Institut de Neurosciences de la Timone, Aix Marseille Université, Unité Mixte de Recherche 7289 Centre National de la Recherche Scientifique, Marseille 13005, France
Institut de Neurosciences de la Timone, Aix Marseille Université, Unité Mixte de Recherche 7289 Centre National de la Recherche Scientifique, Marseille 13005, France.
J Neurosci. 2023 May 3;43(18):3339-3352. doi: 10.1523/JNEUROSCI.0952-22.2023. Epub 2023 Apr 4.

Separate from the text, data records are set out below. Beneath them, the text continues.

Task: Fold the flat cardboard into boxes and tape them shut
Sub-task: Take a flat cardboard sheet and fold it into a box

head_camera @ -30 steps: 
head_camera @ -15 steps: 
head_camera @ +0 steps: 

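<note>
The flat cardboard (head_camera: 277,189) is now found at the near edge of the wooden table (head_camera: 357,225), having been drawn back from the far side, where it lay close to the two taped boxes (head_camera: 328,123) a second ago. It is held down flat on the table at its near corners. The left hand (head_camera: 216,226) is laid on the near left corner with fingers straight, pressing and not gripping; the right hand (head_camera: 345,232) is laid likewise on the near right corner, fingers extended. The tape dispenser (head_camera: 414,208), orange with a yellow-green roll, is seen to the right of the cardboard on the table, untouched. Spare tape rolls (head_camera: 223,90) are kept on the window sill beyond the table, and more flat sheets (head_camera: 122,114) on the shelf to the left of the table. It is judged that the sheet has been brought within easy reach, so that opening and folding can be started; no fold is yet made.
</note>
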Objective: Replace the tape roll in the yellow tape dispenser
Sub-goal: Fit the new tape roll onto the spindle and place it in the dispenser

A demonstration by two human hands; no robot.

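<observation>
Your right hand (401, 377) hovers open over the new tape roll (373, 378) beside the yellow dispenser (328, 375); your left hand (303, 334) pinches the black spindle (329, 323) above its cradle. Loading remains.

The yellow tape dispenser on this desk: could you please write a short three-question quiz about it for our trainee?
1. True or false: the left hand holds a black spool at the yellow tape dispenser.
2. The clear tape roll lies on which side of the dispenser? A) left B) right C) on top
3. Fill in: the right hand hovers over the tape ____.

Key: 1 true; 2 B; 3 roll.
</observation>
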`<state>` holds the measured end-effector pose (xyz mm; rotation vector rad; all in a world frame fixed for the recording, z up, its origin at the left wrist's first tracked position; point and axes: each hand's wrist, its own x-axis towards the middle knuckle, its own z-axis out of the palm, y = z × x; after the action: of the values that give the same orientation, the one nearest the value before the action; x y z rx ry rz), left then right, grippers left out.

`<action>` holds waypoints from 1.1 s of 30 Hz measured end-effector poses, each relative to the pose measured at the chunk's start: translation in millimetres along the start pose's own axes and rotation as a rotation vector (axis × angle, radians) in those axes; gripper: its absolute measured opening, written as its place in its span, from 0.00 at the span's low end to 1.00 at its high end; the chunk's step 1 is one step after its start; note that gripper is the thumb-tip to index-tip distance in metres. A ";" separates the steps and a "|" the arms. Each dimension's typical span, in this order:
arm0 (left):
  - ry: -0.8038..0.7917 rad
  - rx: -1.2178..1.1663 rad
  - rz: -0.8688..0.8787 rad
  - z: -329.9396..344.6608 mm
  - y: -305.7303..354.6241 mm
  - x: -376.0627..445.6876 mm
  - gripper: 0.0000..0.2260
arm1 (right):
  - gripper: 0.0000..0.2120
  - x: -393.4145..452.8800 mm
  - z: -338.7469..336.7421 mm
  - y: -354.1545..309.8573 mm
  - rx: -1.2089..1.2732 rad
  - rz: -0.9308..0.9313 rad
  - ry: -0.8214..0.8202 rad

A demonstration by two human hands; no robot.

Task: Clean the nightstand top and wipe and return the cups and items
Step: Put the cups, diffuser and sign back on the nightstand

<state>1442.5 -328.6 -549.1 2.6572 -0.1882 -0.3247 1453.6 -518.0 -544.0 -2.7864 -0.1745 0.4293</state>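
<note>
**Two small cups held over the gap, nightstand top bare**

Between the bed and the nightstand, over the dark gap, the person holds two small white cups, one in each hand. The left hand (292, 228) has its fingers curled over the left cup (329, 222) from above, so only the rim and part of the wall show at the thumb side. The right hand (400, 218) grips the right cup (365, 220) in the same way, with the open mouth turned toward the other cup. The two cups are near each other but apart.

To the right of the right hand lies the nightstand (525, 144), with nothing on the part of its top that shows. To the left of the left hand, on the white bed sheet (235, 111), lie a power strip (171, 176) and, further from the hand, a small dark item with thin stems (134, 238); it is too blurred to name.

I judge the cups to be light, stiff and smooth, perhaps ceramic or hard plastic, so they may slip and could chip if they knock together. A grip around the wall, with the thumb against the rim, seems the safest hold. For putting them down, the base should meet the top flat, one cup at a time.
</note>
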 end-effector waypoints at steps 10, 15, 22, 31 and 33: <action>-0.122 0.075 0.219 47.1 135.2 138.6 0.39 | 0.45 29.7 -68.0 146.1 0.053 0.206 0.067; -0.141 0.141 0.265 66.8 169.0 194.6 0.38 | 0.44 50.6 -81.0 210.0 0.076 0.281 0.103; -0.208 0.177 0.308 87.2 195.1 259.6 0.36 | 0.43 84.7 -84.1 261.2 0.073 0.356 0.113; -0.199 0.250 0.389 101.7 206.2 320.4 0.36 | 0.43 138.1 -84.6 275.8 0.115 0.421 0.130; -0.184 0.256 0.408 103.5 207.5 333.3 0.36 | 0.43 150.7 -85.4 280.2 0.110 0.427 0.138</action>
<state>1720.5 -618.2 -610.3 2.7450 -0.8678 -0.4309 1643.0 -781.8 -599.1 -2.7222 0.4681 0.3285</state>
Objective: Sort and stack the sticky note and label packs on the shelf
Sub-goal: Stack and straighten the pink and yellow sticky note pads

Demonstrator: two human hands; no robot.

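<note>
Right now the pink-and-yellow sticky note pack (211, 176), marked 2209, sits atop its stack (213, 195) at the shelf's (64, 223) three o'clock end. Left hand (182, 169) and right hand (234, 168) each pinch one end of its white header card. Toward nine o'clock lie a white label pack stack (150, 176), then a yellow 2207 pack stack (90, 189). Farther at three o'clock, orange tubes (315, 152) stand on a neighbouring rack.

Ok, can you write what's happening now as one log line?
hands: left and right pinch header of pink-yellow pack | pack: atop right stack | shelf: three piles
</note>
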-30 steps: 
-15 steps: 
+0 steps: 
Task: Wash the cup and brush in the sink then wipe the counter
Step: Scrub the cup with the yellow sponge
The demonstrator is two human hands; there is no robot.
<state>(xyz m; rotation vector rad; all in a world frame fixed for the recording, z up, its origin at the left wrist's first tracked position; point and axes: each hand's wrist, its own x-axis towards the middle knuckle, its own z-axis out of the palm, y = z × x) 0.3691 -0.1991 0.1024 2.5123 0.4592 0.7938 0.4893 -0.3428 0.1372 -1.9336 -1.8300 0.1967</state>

Reward prediction error (RPE) signals are crucial for reinforcement learning and decision-making as they quantify the mismatch between predicted and obtained rewards. RPE signals are encoded in the neural activity of multiple brain areas, such as midbrain dopaminergic neurons, prefrontal cortex, and striatum. However, it remains unclear how these signals are expressed through anatomically and functionally distinct subregions of the striatum. In the current study, we examined to which extent RPE signals are represented across different striatal regions. To do so, we recorded local field potentials (LFPs) in sensorimotor, associative, and limbic striatal territories of two male rhesus monkeys performing a free-choice probabilistic learning task. The trial-by-trial evolution of RPE during task performance was estimated using a reinforcement learning model fitted on monkeys' choice behavior. Overall, we found that changes in beta band oscillations (15-35 Hz), after the outcome of the animal's choice, are consistent with RPE encoding. Moreover, we provide evidence that the signals related to RPE are more strongly represented in the ventral (limbic) than dorsal (sensorimotor and associative) part of the striatum. To conclude, our results suggest a relationship between striatal beta oscillations and the evaluation of outcomes based on RPE signals and highlight a major contribution of the ventral striatum to the updating of learning processes. Reward prediction error (RPE) signals are crucial for reinforcement learning and decision-making as they quantify the mismatch between predicted and obtained rewards. Current models suggest that RPE signals are encoded in the neural activity of multiple brain areas, including the midbrain dopaminergic neurons, prefrontal cortex and striatum. However, it remains elusive whether RPEs recruit anatomically and functionally distinct subregions of the striatum. Our study provides evidence that RPE-related modulations in local field potential (LFP) power are dominant in the striatum. In particular, they are stronger in the rostro-ventral rather than the caudo-dorsal striatum. Our findings contribute to a better understanding of the role of striatal territories in reward-based learning and may be relevant for neuropsychiatric and neurologic diseases that affect striatal circuits.
奖励预测误差(RPE)信号对于强化学习和决策至关重要,因为它们量化了预测奖励与实际获得奖励之间的不匹配。RPE 信号编码在多个大脑区域的神经活动中,例如中脑多巴胺能神经元、前额叶皮层和纹状体。然而,这些信号如何通过纹状体的解剖和功能上不同的亚区来表达仍不清楚。在当前的研究中,我们研究了 RPE 信号在不同纹状区域的表达程度。为此,我们在两只雄性恒河猴执行自由选择概率学习任务时,记录了感觉运动、联合和边缘纹状体区域的局部场电位(LFP)。使用拟合猴子选择行为的强化学习模型来估计任务执行过程中 RPE 的逐试演变。总的来说,我们发现,动物选择结果后β波段振荡(15-35 Hz)的变化与 RPE 编码一致。此外,我们提供的证据表明,与 RPE 相关的信号在腹侧(边缘)纹状体比背侧(感觉运动和联合)纹状体部分更强地表示。总之,我们的结果表明纹状体β振荡与基于 RPE 信号的结果评估之间存在关系,并强调了腹侧纹状体对学习过程更新的主要贡献。